Best practice to efficiently log GPU PyTorch tensors to wandb?

Hi there,

I am using reinforcement learning and have quite a complicated training procedure. To make sure everything is working properly it is important to me to log as much as I can to my wandb dashboard. However most of these quantities are PyTorch tensors on GPU and the way I am logging seems quite inefficient.

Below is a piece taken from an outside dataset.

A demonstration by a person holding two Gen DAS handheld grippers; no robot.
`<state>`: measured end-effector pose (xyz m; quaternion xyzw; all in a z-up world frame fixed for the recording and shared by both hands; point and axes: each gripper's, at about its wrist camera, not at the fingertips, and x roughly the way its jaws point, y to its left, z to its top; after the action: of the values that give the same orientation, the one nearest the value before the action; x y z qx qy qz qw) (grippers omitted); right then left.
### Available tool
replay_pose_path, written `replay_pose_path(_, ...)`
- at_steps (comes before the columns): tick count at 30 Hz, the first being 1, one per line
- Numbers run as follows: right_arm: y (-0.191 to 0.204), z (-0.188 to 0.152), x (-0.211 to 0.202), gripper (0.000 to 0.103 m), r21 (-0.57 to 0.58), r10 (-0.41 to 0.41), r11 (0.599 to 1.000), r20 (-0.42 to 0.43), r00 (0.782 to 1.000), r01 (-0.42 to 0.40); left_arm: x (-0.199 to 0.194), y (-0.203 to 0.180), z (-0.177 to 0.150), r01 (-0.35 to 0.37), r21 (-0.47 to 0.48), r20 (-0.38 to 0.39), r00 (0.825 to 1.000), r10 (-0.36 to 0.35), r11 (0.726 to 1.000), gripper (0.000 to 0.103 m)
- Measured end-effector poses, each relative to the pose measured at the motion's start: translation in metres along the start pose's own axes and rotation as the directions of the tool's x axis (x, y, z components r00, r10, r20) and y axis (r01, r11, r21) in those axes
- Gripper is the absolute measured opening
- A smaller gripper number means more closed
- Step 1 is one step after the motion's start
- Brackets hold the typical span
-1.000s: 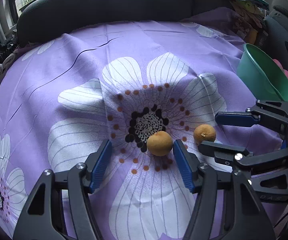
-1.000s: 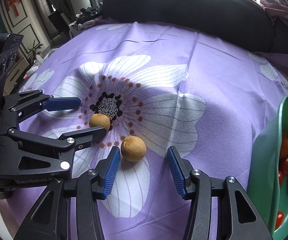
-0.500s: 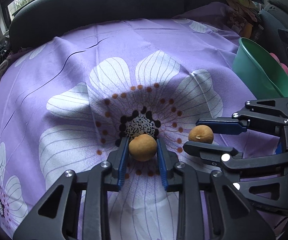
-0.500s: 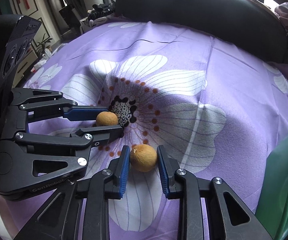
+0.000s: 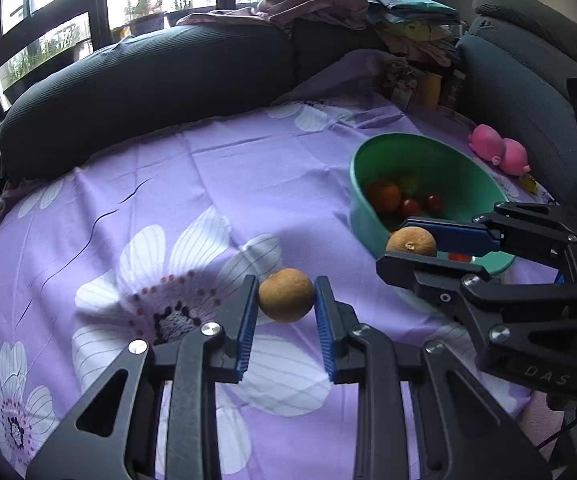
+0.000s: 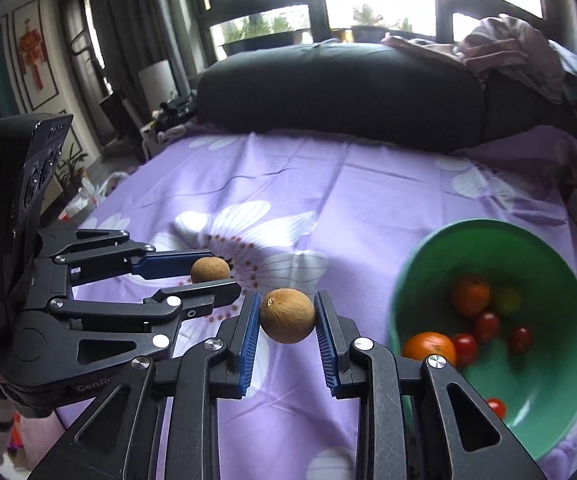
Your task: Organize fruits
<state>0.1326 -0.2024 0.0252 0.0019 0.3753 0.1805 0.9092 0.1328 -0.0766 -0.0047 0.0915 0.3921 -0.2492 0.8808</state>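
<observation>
Raised letters reading "DAS" are showing on the black body of the right hand-held gripper (image 5: 408, 246), low at the right edge of the left wrist view; any letters before them are lying out of sight. In the right wrist view, "GenRo" is showing in pale print on the near lower body of the left hand-held gripper (image 6: 212, 274), the rest of the word hiding behind the near finger. Nothing else is reading clearly; the red wall hanging (image 6: 32, 54) at far left is too small to tell.
</observation>
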Motion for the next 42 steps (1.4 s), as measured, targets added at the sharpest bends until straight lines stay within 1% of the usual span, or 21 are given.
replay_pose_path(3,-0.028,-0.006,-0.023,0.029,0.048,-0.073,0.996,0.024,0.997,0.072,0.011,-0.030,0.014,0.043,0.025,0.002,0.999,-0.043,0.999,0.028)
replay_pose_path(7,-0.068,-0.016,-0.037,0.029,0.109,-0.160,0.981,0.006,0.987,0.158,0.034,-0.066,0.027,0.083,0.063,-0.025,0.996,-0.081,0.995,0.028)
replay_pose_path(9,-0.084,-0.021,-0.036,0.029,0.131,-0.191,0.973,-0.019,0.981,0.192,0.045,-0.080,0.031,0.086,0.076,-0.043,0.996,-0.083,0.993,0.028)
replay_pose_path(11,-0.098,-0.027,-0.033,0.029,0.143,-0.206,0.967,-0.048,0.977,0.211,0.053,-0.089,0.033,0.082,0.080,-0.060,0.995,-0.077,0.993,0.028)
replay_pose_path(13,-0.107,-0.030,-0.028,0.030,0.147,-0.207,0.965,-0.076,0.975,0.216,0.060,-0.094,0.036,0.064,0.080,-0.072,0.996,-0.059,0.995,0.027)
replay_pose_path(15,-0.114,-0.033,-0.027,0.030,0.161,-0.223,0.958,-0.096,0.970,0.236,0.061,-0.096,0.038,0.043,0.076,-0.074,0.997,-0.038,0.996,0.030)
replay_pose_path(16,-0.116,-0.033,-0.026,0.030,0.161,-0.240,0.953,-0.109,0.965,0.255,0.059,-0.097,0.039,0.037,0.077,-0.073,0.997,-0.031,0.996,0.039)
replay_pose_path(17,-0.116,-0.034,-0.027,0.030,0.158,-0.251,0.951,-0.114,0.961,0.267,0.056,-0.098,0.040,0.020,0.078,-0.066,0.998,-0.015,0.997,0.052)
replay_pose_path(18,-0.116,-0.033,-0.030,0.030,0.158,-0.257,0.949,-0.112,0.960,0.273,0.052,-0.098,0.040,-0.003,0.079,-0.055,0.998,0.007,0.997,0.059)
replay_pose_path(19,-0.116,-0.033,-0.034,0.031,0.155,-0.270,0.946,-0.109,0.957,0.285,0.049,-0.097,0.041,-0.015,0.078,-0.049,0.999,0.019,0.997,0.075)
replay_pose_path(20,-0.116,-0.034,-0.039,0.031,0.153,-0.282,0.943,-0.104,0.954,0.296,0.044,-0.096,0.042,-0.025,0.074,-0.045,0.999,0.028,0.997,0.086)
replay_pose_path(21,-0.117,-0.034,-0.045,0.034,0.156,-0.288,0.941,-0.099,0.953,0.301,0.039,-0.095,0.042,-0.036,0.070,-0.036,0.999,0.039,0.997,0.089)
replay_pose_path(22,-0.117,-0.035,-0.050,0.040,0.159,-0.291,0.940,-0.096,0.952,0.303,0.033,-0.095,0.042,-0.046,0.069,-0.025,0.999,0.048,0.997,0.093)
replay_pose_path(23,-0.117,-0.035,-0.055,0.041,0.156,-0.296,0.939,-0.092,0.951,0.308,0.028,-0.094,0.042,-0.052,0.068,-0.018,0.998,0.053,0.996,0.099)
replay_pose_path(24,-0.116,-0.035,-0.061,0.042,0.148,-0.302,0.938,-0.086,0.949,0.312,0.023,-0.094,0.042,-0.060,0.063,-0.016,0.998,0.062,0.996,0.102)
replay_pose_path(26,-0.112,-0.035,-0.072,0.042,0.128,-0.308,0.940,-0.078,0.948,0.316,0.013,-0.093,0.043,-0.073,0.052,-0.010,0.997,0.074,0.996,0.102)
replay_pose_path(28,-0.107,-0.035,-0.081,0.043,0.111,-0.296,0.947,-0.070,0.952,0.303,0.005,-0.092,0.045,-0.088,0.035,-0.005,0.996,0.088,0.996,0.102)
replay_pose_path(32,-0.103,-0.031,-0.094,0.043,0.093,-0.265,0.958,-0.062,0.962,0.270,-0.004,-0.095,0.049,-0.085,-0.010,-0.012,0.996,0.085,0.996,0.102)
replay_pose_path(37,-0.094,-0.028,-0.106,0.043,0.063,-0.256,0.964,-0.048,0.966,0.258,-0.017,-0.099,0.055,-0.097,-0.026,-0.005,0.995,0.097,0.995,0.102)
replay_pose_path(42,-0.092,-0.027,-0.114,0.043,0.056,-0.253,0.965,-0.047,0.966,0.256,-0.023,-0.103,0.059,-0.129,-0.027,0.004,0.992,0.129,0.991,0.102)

My current logging setup looks something like this

batch_d = dict()
batch_d['logp']        =           logp.detach().cpu().tolist()
batch_d['loss']        =           loss.detach().cpu().tolist()
batch_d['loss_sum']    =       loss_sum.detach().cpu().tolist()
batch_d['loss_batch']   =    loss_batch.detach().cpu().tolist()
# ... ~10 other similar things tracked here too
# ...convert quantities to wandb Histograms and similar
wandb.log(batch_d)

However all this detaching and moving to cpu slows down performance (e.g. as mentioned by this article on PyTorch efficiency). Hence I was wondering if there was a better way I can log all these quantities.

Thanks,

Tom

Any ideas are very appreciated.

To be honest, I’ve found that real-time batch training metrics are a bit overrated and sometimes it’s better to just train faster, what I personally do is create an entirely separate “training_eval” workflow (identical to running validation with no gradients, but executed on the training dataset). This might get you the speedups you need depending on what your bottleneck is, and you can also always set this workflow to run e.g. every 5 epochs for a guaranteed speedup.

Of course you also lose a bit of logging, but from my view training metrics are only a supplemental thing to compare to validation metrics, sometimes it’s better just to train something faster rather than to log everything.

Even something as simple as print(some_tensor_on_gpu) needs to move the tensor from GPU to CPU, so that overhead is an unavoidable action when logging.

Off the top of my head, the only thing I can think of at the moment is perhaps if you could dump all the detach() cpu() numpy() tolist() etc. operations followed by wandb.log to a thread that asynchronously runs in the background and thus does not block your main training code.

Thanks guys for your replies.

@dealer56 I like the idea with the async thread, but I’ve never done anything like this. Any ideas for a good starting place? Wondering if it’s something that Pytorch supports easily.